YOUR ASSIGNMENT » Filter the material below so that only lines containing "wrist" remain.

SOURCE DATA »

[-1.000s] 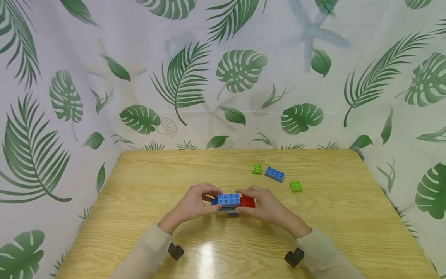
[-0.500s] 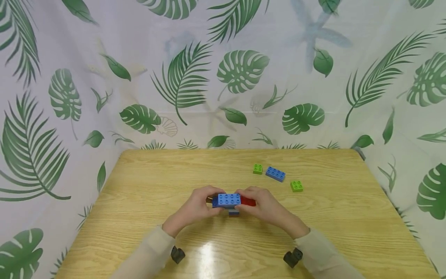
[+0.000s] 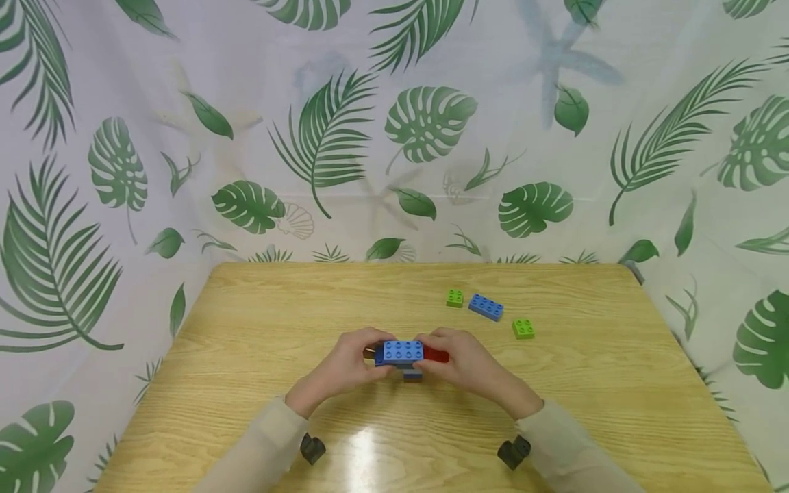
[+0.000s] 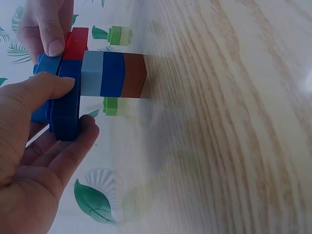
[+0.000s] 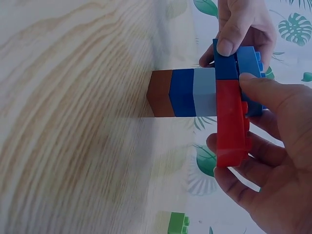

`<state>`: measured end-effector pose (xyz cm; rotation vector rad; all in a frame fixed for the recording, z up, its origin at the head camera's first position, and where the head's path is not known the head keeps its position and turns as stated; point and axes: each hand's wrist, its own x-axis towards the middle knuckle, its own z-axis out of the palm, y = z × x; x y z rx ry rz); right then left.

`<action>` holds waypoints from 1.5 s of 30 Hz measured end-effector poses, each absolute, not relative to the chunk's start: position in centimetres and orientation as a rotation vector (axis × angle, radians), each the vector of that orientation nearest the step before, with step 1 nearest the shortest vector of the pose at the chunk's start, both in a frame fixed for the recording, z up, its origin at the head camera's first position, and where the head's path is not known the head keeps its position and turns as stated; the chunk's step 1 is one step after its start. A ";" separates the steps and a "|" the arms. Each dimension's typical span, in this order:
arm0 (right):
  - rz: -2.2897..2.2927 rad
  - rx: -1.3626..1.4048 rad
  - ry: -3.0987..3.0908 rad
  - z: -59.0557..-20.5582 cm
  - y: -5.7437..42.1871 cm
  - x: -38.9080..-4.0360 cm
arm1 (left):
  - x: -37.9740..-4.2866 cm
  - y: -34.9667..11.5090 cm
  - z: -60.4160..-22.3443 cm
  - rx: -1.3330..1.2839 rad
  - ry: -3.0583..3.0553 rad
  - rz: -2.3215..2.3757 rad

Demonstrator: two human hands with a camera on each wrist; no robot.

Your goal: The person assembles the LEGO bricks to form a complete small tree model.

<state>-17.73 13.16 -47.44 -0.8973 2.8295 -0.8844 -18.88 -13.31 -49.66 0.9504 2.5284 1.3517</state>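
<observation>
A short brick column stands on the table, with a brown brick [image 4: 134, 75] lowest, a blue brick [image 4: 112, 74] above it and a light blue brick [image 4: 91, 73] higher. Across it lie a dark blue brick [image 5: 224, 63] and a red brick [image 5: 229, 122], end to end. A blue eight-stud brick [image 3: 403, 350] sits over their joint. My left hand [image 3: 351, 363] pinches the dark blue brick between thumb and fingers. With its thumb on the near side of the top blue brick, my right hand [image 3: 465, 359] grips that brick; its lower fingers are around the red one.
Farther back on the wooden table [image 3: 277, 294] lie a small green brick [image 3: 455, 298], a loose blue brick [image 3: 486, 307] and another green brick [image 3: 523, 329]. A leaf-patterned cloth [image 3: 345, 150] hangs behind the table and at both sides.
The left thumb and fingers have shifted slightly along the stack toward the dark blue brick. The top blue brick looks a little lower and straighter. The loose bricks have not moved.
</observation>
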 end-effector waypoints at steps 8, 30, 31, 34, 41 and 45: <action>-0.910 -0.878 2.796 -47.3 13.2 -17.8 | -18.9 -13.4 -49.6 0.953 2.536 1.330; -0.633 -0.986 2.883 -46.5 12.5 -18.1 | -19.0 -13.1 -49.2 1.055 2.580 1.235; -0.634 -0.990 2.885 -46.6 12.5 -18.0 | -19.0 -13.0 -49.3 1.052 2.581 1.231; -0.674 -1.028 2.887 -46.8 12.5 -18.1 | -19.0 -12.7 -49.4 1.008 2.568 1.234; -0.824 -1.012 2.828 -47.3 12.8 -18.4 | -19.3 -12.0 -49.4 0.841 2.506 1.270; -0.824 -0.984 2.812 -47.3 13.0 -18.6 | -19.5 -11.8 -49.2 0.814 2.465 1.304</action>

COMPLETED TASK »
`<state>`: measured end-effector pose (xyz cm; rotation vector rad; all in a frame fixed for the recording, z up, its origin at the head camera's first position, and where the head's path is not known the head keeps its position and turns as stated; point and axes: each hand's wrist, its own x-axis towards the middle knuckle, its own z-axis out of the palm, y = z × x; x y z rx ry rz); right then left.
Demonstrator: two human hands with a camera on each wrist; no robot.

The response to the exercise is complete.